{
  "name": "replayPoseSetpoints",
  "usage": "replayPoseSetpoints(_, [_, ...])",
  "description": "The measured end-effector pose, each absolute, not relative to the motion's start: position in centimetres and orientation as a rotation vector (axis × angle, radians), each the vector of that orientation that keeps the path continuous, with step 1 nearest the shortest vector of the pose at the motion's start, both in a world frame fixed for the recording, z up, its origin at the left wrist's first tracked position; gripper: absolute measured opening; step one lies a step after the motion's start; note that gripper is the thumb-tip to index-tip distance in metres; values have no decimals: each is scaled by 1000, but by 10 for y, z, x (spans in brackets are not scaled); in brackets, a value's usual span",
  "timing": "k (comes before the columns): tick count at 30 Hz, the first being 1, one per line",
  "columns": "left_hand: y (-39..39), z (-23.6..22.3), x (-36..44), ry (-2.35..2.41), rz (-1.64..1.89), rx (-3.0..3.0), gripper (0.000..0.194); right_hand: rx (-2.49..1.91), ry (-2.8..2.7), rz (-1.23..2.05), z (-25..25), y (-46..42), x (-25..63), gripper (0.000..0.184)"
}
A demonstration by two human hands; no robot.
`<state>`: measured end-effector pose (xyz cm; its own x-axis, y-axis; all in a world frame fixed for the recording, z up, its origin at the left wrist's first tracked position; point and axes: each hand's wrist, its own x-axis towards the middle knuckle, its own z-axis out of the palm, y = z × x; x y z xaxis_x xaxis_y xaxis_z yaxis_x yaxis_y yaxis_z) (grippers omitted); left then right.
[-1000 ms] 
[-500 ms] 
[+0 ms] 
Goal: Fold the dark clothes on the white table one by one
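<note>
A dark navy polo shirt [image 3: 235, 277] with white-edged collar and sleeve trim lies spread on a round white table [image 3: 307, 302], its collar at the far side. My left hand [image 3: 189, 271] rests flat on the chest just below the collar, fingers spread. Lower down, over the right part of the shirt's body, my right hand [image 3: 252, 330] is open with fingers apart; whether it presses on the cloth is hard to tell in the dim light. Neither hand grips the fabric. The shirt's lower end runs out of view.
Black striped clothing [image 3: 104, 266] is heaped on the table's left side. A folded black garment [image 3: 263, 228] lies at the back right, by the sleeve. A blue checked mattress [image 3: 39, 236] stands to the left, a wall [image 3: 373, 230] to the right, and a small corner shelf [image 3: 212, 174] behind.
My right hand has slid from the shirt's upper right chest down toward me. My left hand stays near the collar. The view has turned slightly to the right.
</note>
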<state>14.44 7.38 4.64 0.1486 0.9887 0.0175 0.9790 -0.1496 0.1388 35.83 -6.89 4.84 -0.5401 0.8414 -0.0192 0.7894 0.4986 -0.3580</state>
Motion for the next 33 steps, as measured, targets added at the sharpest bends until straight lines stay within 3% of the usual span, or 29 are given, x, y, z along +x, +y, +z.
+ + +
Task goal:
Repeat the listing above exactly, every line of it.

Result for this task:
{
  "name": "replayPoseSetpoints",
  "usage": "replayPoseSetpoints(_, [_, ...])",
  "description": "The measured end-effector pose, each absolute, not relative to the motion's start: position in centimetres and orientation as a rotation vector (axis × angle, radians), each the vector of that orientation that keeps the path continuous, with step 1 nearest the shortest vector of the pose at the motion's start, both in a world frame fixed for the recording, z up, its origin at the left wrist's first tracked position; gripper: absolute measured opening; step one lies a step after the motion's start; note that gripper is the thumb-tip to index-tip distance in metres; values have no decimals: each is scaled by 1000, but by 10 for y, z, x (spans in brackets are not scaled); in brackets, a value's usual span",
  "timing": "k (comes before the columns): tick count at 30 Hz, the first being 1, one per line",
  "columns": "left_hand: y (-39..39), z (-23.6..22.3), x (-36..44), ry (-2.35..2.41), rz (-1.64..1.89), rx (-3.0..3.0), gripper (0.000..0.194); right_hand: rx (-2.49..1.91), ry (-2.8..2.7), rz (-1.23..2.05), z (-25..25), y (-46..42), x (-25..63), gripper (0.000..0.184)"
}
A demonstration by two human hands; no robot.
`<state>`: measured end-effector pose (xyz cm; its own x-axis, y-axis; all in a world frame fixed for the recording, z up, its origin at the left wrist's first tracked position; point and axes: each hand's wrist, its own x-axis towards the middle knuckle, its own z-axis out of the palm, y = z × x; x y z xaxis_x xaxis_y xaxis_z yaxis_x yaxis_y yaxis_z) (grippers omitted); left then right.
[-1000 ms] 
[-500 ms] 
[+0 ms] 
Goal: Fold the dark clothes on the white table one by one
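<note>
A dark navy polo shirt [image 3: 235, 277] with white-edged collar and sleeve trim lies spread on a round white table [image 3: 307, 302], its collar at the far side. My left hand [image 3: 189, 271] rests flat on the chest just below the collar, fingers spread. Lower down, over the right part of the shirt's body, my right hand [image 3: 252, 330] is open with fingers apart; whether it presses on the cloth is hard to tell in the dim light. Neither hand grips the fabric. The shirt's lower end runs out of view.
Black striped clothing [image 3: 104, 266] is heaped on the table's left side. A folded black garment [image 3: 263, 228] lies at the back right, by the sleeve. A blue checked mattress [image 3: 39, 236] stands to the left, a wall [image 3: 373, 230] to the right, and a small corner shelf [image 3: 212, 174] behind.
My right hand has slid from the shirt's upper right chest down toward me. My left hand stays near the collar. The view has turned slightly to the right.
</note>
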<state>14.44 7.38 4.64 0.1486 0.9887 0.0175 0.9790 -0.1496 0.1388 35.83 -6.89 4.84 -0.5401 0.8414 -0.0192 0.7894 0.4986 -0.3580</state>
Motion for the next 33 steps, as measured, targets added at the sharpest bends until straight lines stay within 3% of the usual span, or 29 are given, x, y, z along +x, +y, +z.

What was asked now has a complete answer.